Banco Unico branch in Maputo, Mozambique; 15 September 2011 – Photo by Brett Eloff.

Closing the door behind him is the man himself, dressed in grey suit, with a red-striped shirt and matching tie; Américo Amorim—the 212th richest man on earth, according to FORBES in 2010, worth an estimated $4 billion. With a gentle smile and handshake, he blends into the waiting crowd of bankers and could be one of them. If you are looking for a billionaire who wears his eminence lightly, look no further than this man; a man who not only admires Nelson Mandela, but also appears to subscribe to the great man’s approach to humility.

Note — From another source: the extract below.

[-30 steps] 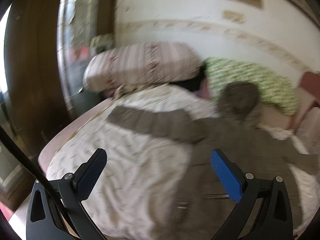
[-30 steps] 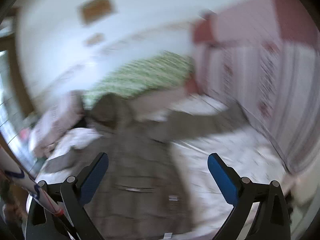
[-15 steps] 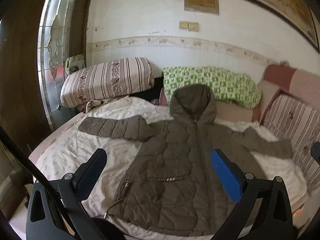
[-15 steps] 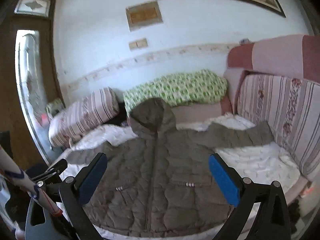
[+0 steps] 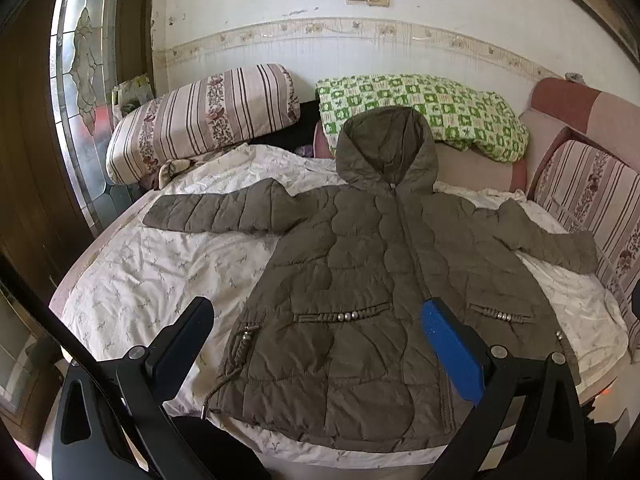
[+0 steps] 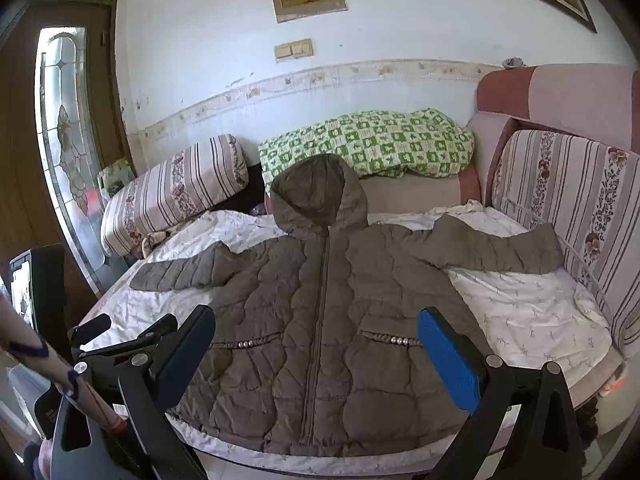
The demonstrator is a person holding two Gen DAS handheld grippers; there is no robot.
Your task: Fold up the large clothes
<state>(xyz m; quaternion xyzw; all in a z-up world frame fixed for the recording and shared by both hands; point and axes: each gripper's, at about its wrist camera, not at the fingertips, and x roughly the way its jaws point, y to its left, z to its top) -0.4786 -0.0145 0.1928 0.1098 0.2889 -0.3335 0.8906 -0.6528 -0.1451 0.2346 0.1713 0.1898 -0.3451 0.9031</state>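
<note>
Nearest me: left claw (image 5: 316, 344) and right claw (image 6: 316, 344), both spread, pinching nothing. On the bed (image 5: 152, 280) beyond: one jacket (image 5: 360, 300), front up, sleeves out, hood (image 5: 386, 148) farthest. Folding unstarted, I judge; next I must reach a sleeve and fold it inward.

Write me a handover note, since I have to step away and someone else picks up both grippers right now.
Left gripper: open, empty, held above the near hem.
Right gripper: open, empty, also short of the hem.
The jacket lies flat, front up and zipped, on the white sheet, hood toward the green quilt, both sleeves spread out sideways.
Done: jacket laid out.
Left: all folding; probably bring the sleeves in over the body first, then fold it up.
</note>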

Make no mistake, there is an iron will behind the smile and a reputation in Maputo—born of his latest deal—as a tough negotiator. Amorim, who made a fortune from putting corks into the world’s bottles, was in Maputo to see where a chunk of his fortune has gone. The 77-year-old entrepreneur’s empire is in a joint venture with Portuguese conglomerate Visabeira, which owns 61% of Mozambique’s newest bank, Banco Unico, which has opened in Maputo with $20 million in initial equity share capital. The remainder, aside from a small stake for management, is owned by Mozambique-based private companies and pension funds.

High-rise construction in Maputo, Mozambique; 14 September 2011 – Photo by Brett Eloff.

Amorim, speaking through aninterpreter, is not fazed by his lofty FORBES ranking: “I am indifferent to that. My passion is to build companies… My happiness is to be busy.” Amorim has certainly been busy for almost his entire adult life. He took over the management of the family cork business at the tenderage of 18, when his parents died; from that moment, according to his close colleagues, Amorim has worked at least 12 hours a day in more than half a century as an entrepreneur. The Amorim Group has its roots in a small family cork business started by Amorim’s grandfather in 1870. The business is based in the tiny town of Mozelos, 19 kilometers from Porto, near the Portuguese forests, which hold more than half of the world’s cork. The young Amorim took to the family business with a will and travelled the world to sell cork.

In 1958, he journeyed to the then unfashionable Soviet Union and Eastern Bloc to strike deals. It made his company Portugal’s biggest exporter to Eastern Europe. In 1962, Amorim invested 75,000 euros ($102,000) in the business, to modernize and mechanize; the company consolidated cork production in Portugal and down the years expanded into Spain, Tunisia, Morocco, Algeria and Sardinia.

Nearly 60 years on from the young Amorim’s first day in the office, the family empire declared sales of 457 million euros ($621 million) in April and posted profits of 20.5 million euros ($27.8 million) for 2010. The company is the world’s largest manufacturer of corks, making three billion a year. One in four corks popped around the globe is made by Amorim’s company. Like the corks, Amorim’s investments have also popped up far and wide, including: 33.44 % of GALP, Portugal’s energy company; a share in Spain’s third largest  financial institution, Banco

Popular; and in BIC, a commercial bank in Angola. Despite this vast wealth, Amorim has no time for fast boats and private jets—corks are his business and passion. In fact, rare passion flows in the interview when the thorny subject of plastic bottle stoppers comes up. “Plastic is not appropriate for wine.

Nature never spoils. The champagne industry has been in existence for 320 years and it has never stopped using corks. Corks are always preferred by people with good taste. It (plastic stoppers) is a bad taste idea,” he says. So why is this man, with a passion for corks, throwing millions into Mozambique’s often uncertain banking sector with its past allegations of corruption? Legendary investigative journalist Carlos Cardoso was gunned down in a Maputo street in 2000 while at the heart of an investigation into corruption in banking in Mozambique.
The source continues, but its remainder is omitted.